Princess and the Pea

"Often it isn't the mountains ahead that wear you out, 
it's the little pebble in your shoe" -- Muhammad Ali


The worst part about Mondays is that Monday is always Monday. Rarely, if ever, do people get excited to greet it when it arrives. It's usually hardest when you had a great weekend - but sometimes a bad or boring weekend can make the impending work week difficult to bear too. I'm not sure what gives this week, but I'm already over it.

I intended to wake up this morning at 4:45am. Yes, this is early... even for me. My intention, however, was to wake up early enough to do yoga and still get my morning mile in with my dog. As with most of my best intentions, I failed miserably. Despite setting several alarms, I finally got up in a panic around 5:30am. So much for yoga! I quickly gathered Diego's things, jumped in the car, and headed to the park. I usually order my morning coffee or tea from Starbucks as we head back to the car, and today was no exception. I arrived - and my order was never received. UGH. It shouldn't come as any surprise that I rolled into work about 20 minutes late... forgetting my workout shoes in my gym bag, and forgetting my morning snack at home. 

I got home even later than I had expected. I picked up my dog, changed into shorts, and promptly crashed on the couch. When it came time for my evening walk with my neighbor, she had to wake me up. Ridiculous. We slowly did our evening walk, and I resigned myself back to my house even sleepier than when I left. When I finally called my mom to check in, I had no idea how to respond to her question about my day. My answer was... meh. 

My tardiness notwithstanding, today wasn't a bad day. I didn't have too many meetings, and only one meeting was less efficient than I had hoped. We had a fun lunch to say goodbye to my intern, and I even got answers to emails that I sent on Friday. I didn't work out, but I still got some walking in. All that, and I still felt "meh" about my day. It wasn't good. It wasn't bad. It just... was. 

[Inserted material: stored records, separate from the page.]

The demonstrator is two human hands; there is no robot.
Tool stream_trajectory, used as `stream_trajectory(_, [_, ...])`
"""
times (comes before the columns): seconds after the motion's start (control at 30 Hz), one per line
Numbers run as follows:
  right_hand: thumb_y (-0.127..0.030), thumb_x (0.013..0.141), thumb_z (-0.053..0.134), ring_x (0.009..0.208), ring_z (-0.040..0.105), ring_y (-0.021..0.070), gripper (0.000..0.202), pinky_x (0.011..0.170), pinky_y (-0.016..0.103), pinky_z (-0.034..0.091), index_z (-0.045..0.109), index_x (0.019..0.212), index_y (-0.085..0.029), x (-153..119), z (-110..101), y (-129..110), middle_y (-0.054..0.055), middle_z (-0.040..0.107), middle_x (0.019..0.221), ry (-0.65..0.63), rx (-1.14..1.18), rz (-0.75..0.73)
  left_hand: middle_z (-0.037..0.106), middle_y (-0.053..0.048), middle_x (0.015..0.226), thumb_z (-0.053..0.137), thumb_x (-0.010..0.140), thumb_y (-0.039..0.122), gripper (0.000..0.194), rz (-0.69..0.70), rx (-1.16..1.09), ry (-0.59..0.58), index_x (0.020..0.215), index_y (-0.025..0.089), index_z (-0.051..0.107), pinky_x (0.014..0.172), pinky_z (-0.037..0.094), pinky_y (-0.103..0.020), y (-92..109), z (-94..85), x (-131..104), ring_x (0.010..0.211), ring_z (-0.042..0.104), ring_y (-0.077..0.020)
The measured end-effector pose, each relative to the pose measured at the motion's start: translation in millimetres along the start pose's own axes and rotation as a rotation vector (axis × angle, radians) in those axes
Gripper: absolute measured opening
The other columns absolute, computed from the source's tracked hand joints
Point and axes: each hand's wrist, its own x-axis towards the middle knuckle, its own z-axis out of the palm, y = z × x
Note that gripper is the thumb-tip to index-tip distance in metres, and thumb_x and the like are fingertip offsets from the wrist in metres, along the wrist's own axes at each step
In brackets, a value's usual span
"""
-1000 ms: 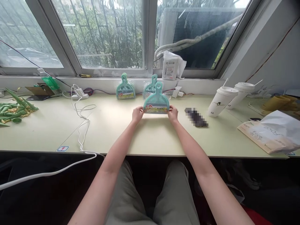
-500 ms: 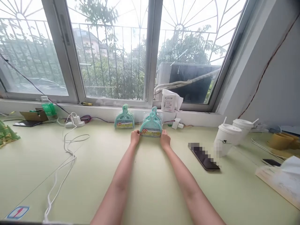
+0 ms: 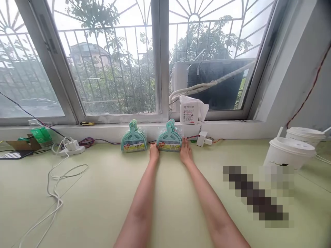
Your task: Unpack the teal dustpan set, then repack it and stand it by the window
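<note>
Against the window-side wall stands a stack of teal dustpan and brush sets (image 3: 169,138), in clear plastic wrap with printed labels, handles up. My left hand (image 3: 154,152) grips its lower left edge with curled fingers. At its right edge, my right hand (image 3: 186,150) holds the side, thumb and fingers against the wrap. Just to the left, a second stack of the same sets (image 3: 133,139) stands upright, touched by neither hand.
A white plug adapter (image 3: 204,139) lies right of the stacks, below a tissue pack (image 3: 189,110) on the sill. Lidded cups (image 3: 288,151) and a pixelated dark object (image 3: 254,193) are at right. A power strip (image 3: 72,150) with white cables is at left, near a yellow-handled tool (image 3: 87,123).
My hands have pushed the front dustpan and brush set back, so it now lines up with those behind it. The camera has shifted, and the stacks look larger.
</note>
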Motion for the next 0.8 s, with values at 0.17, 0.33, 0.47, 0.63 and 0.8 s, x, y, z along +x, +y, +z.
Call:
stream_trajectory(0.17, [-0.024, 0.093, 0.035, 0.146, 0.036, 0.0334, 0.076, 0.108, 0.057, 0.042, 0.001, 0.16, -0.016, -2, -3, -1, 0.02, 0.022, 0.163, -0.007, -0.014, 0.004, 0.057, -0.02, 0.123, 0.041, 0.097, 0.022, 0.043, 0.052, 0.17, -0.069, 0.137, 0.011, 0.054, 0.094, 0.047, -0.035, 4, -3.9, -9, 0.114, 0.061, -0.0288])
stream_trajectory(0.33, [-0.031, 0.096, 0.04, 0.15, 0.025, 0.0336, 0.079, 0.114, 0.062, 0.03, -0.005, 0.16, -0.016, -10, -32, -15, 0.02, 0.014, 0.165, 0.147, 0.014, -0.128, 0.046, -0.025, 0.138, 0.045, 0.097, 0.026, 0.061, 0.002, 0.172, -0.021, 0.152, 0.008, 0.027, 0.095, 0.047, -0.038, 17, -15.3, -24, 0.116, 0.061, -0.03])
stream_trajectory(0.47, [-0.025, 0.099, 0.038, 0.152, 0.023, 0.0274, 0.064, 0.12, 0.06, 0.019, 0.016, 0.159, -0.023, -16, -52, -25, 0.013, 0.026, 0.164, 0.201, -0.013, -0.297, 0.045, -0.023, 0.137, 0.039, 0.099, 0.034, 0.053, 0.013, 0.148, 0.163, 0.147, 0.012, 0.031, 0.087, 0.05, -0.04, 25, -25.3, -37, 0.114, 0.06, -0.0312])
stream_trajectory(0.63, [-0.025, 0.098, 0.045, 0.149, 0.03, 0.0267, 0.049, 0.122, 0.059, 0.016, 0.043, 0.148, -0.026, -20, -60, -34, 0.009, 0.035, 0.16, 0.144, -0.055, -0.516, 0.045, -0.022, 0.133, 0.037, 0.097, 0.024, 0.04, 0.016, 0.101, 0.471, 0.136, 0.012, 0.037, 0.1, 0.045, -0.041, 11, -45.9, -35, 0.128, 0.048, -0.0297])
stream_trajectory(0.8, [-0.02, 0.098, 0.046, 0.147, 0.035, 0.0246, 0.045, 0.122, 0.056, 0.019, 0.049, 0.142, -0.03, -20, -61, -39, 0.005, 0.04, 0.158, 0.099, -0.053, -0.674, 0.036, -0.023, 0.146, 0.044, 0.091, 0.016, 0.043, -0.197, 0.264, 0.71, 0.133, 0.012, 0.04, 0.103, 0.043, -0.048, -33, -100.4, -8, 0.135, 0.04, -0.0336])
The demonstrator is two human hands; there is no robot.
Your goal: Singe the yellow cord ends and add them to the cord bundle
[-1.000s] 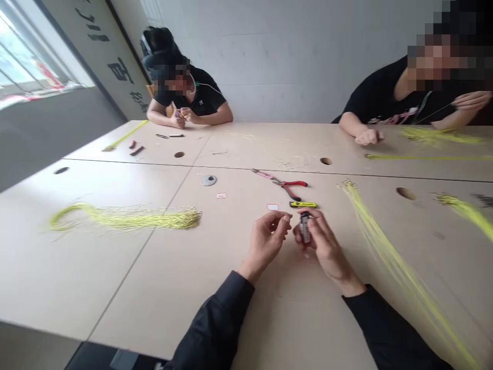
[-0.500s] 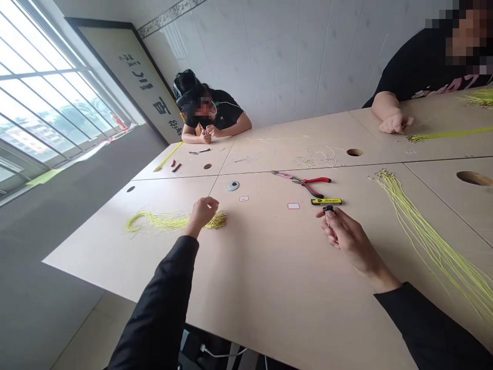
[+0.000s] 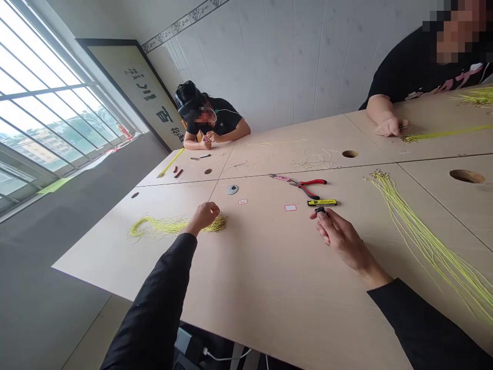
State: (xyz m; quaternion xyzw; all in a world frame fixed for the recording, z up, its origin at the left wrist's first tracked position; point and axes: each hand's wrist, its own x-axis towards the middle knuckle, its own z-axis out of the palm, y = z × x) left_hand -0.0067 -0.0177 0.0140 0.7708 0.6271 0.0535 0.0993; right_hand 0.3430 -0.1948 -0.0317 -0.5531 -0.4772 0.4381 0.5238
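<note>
My left hand (image 3: 204,216) hovers over or rests at the gold-coloured end of a bundle of yellow cords (image 3: 162,226) on the left of the table. Its fingertips are pinched together, and anything between them is too small to make out. In my right hand (image 3: 341,234) is a small lighter (image 3: 320,210), its black top showing under the thumb. Just beyond that hand lie a yellow and black box (image 3: 322,203) and red-handled pliers (image 3: 311,187). Another spread of yellow cords (image 3: 416,226) with metal ends stretches along the right.
Two people sit across the wooden table (image 3: 246,277), handling small items. A round grey disc (image 3: 231,189), red-edged labels (image 3: 290,207), pink-handled cutters (image 3: 281,178) and loose thread (image 3: 314,160) lie mid-table. A round hole (image 3: 467,176) is at the right.
The camera view has shifted slightly. Both my hands keep nearly the same places and closed poses, and the right still grips the lighter.
</note>
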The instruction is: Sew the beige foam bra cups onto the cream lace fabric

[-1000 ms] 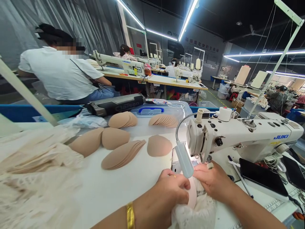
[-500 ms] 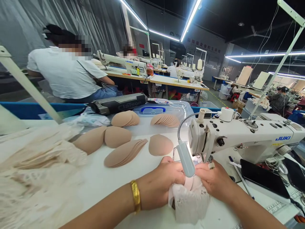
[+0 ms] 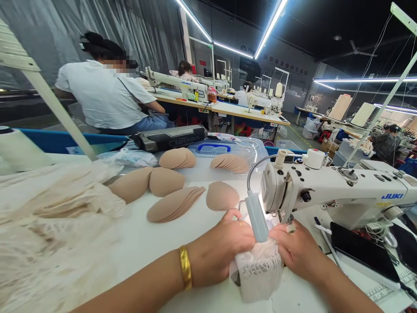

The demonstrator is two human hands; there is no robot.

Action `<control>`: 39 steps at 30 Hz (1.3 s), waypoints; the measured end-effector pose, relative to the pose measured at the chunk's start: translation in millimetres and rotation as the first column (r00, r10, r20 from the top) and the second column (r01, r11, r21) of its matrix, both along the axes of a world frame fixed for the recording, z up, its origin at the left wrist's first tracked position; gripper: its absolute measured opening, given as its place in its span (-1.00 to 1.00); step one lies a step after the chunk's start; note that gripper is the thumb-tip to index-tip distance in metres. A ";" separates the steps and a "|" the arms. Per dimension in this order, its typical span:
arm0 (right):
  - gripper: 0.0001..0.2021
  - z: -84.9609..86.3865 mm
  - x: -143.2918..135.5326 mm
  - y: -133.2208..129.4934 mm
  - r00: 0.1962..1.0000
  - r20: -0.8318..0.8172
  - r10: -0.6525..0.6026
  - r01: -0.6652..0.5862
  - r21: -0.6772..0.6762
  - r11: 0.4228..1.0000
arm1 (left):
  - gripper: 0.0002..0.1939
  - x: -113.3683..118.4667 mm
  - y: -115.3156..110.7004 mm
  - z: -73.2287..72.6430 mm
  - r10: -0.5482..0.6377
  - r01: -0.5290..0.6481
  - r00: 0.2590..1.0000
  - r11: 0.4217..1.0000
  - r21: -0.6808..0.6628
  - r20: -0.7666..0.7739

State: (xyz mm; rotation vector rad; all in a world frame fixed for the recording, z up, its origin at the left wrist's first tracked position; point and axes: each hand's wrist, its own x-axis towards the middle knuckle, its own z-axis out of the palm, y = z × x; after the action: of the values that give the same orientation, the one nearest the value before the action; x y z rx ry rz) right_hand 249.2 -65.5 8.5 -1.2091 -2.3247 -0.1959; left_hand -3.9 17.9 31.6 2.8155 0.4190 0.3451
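Cream lace fabric (image 3: 260,274) lies below the needle area of the white sewing machine (image 3: 342,187) and hangs toward me. My left hand (image 3: 221,243), with a gold bracelet at the wrist, is closed on the fabric's left side. On the right side my right hand (image 3: 296,243) pinches the same fabric, close to the presser foot. A grey lamp (image 3: 257,217) on a bent metal neck lights the spot and hides some fingertips and the needle. Beige pads lie left of the machine: a fanned stack (image 3: 176,204) and a single pad (image 3: 222,196).
More pads rest on a clear plastic box (image 3: 241,148) with a blue handle. Loose cream fabric (image 3: 58,226) is heaped at the left. A black phone (image 3: 361,256) lies at the right. A person in white (image 3: 104,95) sits beyond the table.
The fabric between my hands has shifted, its lace band now showing and the pad-like piece no longer visible. Both hands keep their hold. The whole view has swung slightly left.
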 end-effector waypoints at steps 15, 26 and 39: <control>-0.60 5.2 0.3 5.9 0.979 -0.205 0.007 0.006 0.062 0.998 | -0.74 5.7 2.5 8.0 0.000 0.002 0.999 0.999 -0.053 0.033; -0.69 4.9 1.0 3.9 0.977 -0.212 0.035 -0.005 0.138 0.990 | -0.90 3.3 -2.6 11.2 0.073 -0.071 0.997 0.996 -0.048 0.040; -0.70 10.4 -16.5 -9.7 0.972 -0.113 0.208 -0.207 0.021 0.978 | -0.70 -4.7 -25.9 21.1 0.320 -0.315 0.937 0.947 0.062 -0.143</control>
State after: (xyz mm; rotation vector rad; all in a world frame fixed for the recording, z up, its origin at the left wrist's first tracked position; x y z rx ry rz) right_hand 232.8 -75.2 18.9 -0.9384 -2.3258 -0.0617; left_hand -8.6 -8.0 52.7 2.8172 0.9162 0.2044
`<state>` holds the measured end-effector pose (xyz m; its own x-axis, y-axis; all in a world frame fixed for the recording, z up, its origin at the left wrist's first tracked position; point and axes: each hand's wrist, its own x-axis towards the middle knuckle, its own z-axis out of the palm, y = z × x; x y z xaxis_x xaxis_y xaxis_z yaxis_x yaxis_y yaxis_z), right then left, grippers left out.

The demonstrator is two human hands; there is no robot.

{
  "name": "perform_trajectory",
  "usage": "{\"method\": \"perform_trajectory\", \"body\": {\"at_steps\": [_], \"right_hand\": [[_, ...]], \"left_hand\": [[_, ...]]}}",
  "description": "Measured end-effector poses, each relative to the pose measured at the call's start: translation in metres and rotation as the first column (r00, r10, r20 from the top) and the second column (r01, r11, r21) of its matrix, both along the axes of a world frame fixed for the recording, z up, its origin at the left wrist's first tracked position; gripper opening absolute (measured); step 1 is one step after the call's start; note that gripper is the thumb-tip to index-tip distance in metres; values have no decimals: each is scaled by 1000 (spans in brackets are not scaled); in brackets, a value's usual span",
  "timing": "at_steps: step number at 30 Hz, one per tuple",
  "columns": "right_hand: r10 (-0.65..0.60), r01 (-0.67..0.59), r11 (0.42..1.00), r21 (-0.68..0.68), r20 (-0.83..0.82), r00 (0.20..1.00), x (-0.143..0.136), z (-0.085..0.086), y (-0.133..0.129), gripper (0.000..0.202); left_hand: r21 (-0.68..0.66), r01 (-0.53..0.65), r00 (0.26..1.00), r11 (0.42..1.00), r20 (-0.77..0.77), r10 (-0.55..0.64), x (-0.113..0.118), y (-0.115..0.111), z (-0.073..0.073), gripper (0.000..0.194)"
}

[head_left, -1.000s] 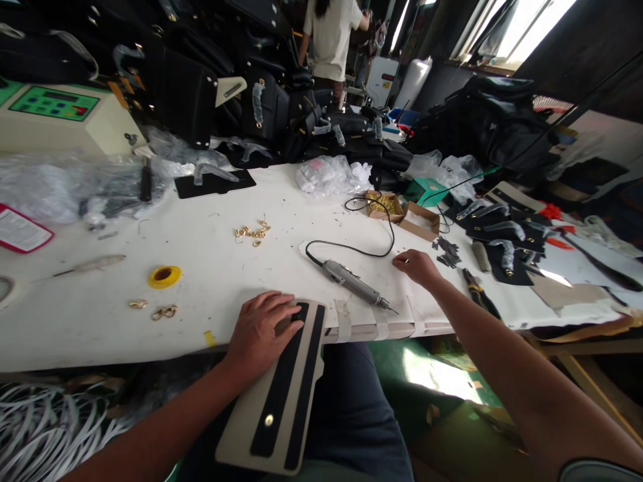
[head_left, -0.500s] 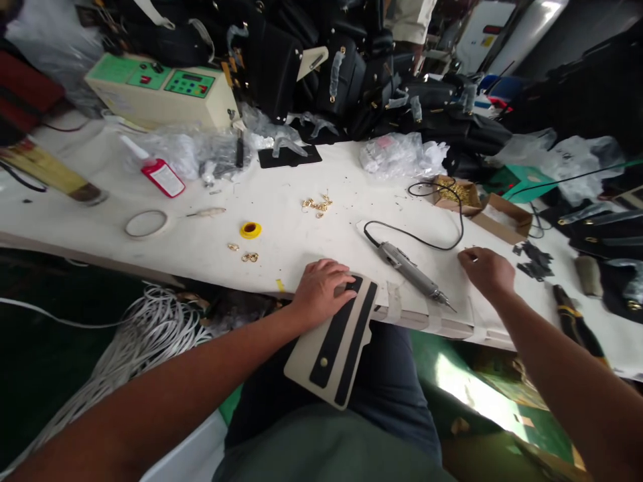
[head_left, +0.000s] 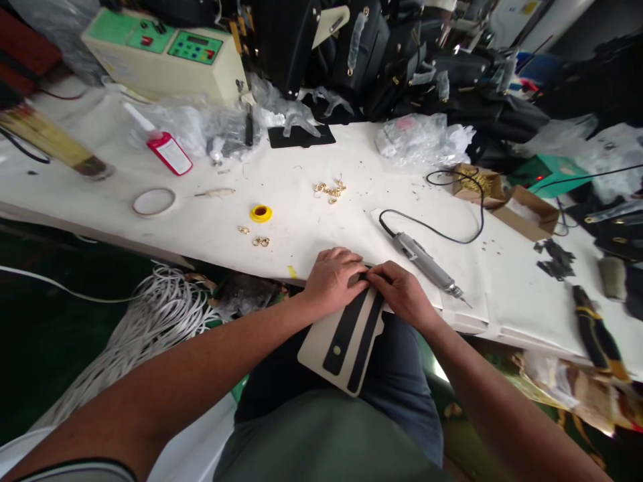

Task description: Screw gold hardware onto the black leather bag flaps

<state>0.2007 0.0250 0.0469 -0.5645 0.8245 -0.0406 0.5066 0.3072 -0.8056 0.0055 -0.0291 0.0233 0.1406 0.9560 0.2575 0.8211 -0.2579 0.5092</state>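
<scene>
A flat beige panel (head_left: 321,341) with two black straps and a round brass-coloured stud leans from my lap against the table's front edge. My left hand (head_left: 334,281) grips the panel's upper end, its fingers curled over the top. Close beside it, my right hand (head_left: 402,291) is closed in a pinch at the top of the black strap, touching the left fingertips. Whatever sits between the right fingers is too small and hidden to tell. Just right of my hands lies a grey electric screwdriver (head_left: 426,264), its bit pointing right.
Gold-coloured rings and clasps (head_left: 330,190) lie mid-table near a yellow spool (head_left: 261,213). Small metal bits (head_left: 491,246) and black-yellow pliers (head_left: 597,331) are to the right, below cardboard boxes (head_left: 525,213). A red bottle (head_left: 169,154) and control box (head_left: 165,60) stand left.
My right hand has come left from the tabletop beyond the screwdriver to the panel's top edge, uncovering small metal bits. My left hand stays on the panel. The camera view has shifted slightly.
</scene>
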Motion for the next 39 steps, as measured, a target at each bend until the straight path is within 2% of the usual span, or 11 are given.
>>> {"method": "perform_trajectory", "body": {"at_steps": [3,10,14,21,27,31,36,39], "right_hand": [[4,-4,999,45,2,1000,1,-4,3,19],[-66,66,997,51,-3,998,-1,-6,1,13],[-125,125,992,-9,26,992,-1,-5,1,15],[-12,23,997,-68,159,987,-5,10,11,18],[-80,123,977,-175,236,969,-11,15,12,19],[-105,162,944,-287,206,973,-9,14,17,21],[34,67,874,-482,198,980,-10,17,42,26],[117,3,861,-509,203,972,-11,18,49,25]], "left_hand": [[-7,5,1000,1000,7,-5,-1,0,1,24],[-37,38,999,999,28,-37,-4,0,3,32],[-36,26,999,999,32,-25,-4,0,1,31],[-41,36,999,998,28,-35,-5,0,2,32],[-46,35,999,998,12,-35,-4,1,2,34],[-60,37,999,998,30,-35,-4,1,1,34],[-76,47,998,996,33,-44,-5,1,2,32],[-82,43,999,996,31,-40,-5,1,3,32]]}}
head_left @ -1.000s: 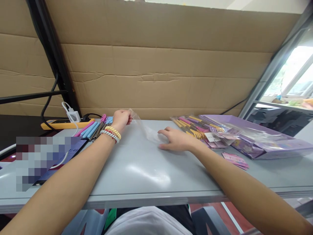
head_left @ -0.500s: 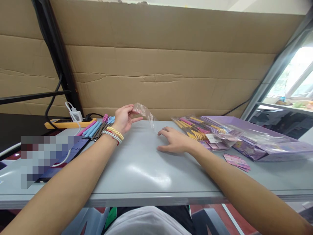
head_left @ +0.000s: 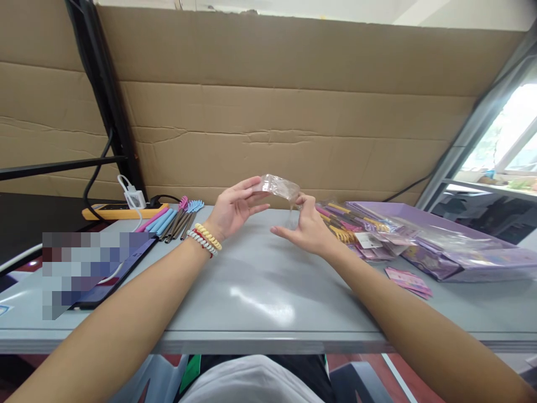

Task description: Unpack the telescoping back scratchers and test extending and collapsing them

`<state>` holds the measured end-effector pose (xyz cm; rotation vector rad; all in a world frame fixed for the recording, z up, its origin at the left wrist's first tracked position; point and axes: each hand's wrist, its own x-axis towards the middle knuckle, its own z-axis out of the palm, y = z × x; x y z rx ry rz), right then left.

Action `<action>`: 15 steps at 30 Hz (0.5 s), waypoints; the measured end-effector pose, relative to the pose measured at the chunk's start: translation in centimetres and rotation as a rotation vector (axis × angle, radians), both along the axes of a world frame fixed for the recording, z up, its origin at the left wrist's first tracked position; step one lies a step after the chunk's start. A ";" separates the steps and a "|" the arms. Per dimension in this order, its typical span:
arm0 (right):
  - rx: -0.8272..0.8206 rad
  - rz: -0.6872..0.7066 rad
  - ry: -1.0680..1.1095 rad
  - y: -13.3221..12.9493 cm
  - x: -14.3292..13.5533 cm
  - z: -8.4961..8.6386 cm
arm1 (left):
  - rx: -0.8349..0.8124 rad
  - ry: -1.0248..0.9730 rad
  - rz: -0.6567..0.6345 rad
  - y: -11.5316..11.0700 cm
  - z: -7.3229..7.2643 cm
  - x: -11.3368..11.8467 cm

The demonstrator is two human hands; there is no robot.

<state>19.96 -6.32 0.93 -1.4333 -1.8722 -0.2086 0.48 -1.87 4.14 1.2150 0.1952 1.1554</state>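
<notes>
Moved: bag [head_left: 279, 186] up off the table [head_left: 251, 280] since 1 s ago, when it lay flat under the right hand; left hand lifted it, right hand came up to meet it. Both now hold it in the air.
Bag pos: mid-scene, above the far part of the table, between the two hands, in front of the cardboard wall [head_left: 293, 112].
Axis: long axis runs approx left-right, left end a bit higher, right end dipping toward the right thumb.
Left hand [head_left: 235, 210]: fingers half-curled, thumb and forefinger pinching the bag's left end; beaded bands on the wrist.
Right hand [head_left: 306, 226]: thumb and fingertips nipping the bag's right end from below, other fingers loose, palm facing left.
Nearer hand: neither, one at each end, bag bridges the gap. Which grip carries more, can't tell.
Bag look: small, clear, thin plastic, crinkled, slightly arched; looks empty, wall shows through. Opening side can't be told.
Left of hands: combs [head_left: 174, 219], pink, blue and dark, lying fanned on the table; power strip [head_left: 111, 212] w/ white plug behind them.
Right of hands: packed combs [head_left: 342, 224] in clear wrap, just beside the right wrist; purple tray [head_left: 482, 260] farther right; pink cards [head_left: 409, 279] near the table's front right.
Near left: dark flat item, partly blurred out, can't identify.
</notes>
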 end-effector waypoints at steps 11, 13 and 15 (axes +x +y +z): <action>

Even though my workouts usually improve my mood, I've been fairly melancholy for the last few weeks for some reason. My weekend was uneventful and "boring," but I got to spend time talking to a few close friends and that was nice. My long run on Saturday was painful and hot (I need new shoes!), but my pace had improved since my last 6+ run in July. For every yin, there was a yang. Nothing was dreadful. What gives?

Even though my workout consistency has improved, and even though my run pacing is getting better, I feel very much like I've plateaued. I've racked my brain for the last hour trying to think about what's holding me back. 
  • Is it my diet? (Probably... there is definitely room for improvement!)
  • Is it my shoes? (Maybe... my new ones should be here by Thursday!)
  • Is it my energy, or lack thereof? (Could be... I'm always tired these days.)
  • Is it boredom? (Meh... I like routine for exercise, so I don't think this is it... yet?)
  • Is it my self-esteem? (Possibly... it's taken quite a few hits lately. Sigh.)
I've talked through the years about journaling, but I've not practiced it much lately. I recently read about "guided" journaling, and think I may try that for a few weeks. I have a lot of travel coming up in my schedule, and maybe one of those trips will be the reset that my body (and brain!) needs. Until then, I'm going to try to find that pebble in my shoe so that I can get it out and appreciate the journey instead. And if I can't find it? I need to find a way to tune it out, and focus on what I need to do to be successful in my fitness journey. Have you had this problem? How did you fix it? I may want to talk this out with you... If not, wish me luck!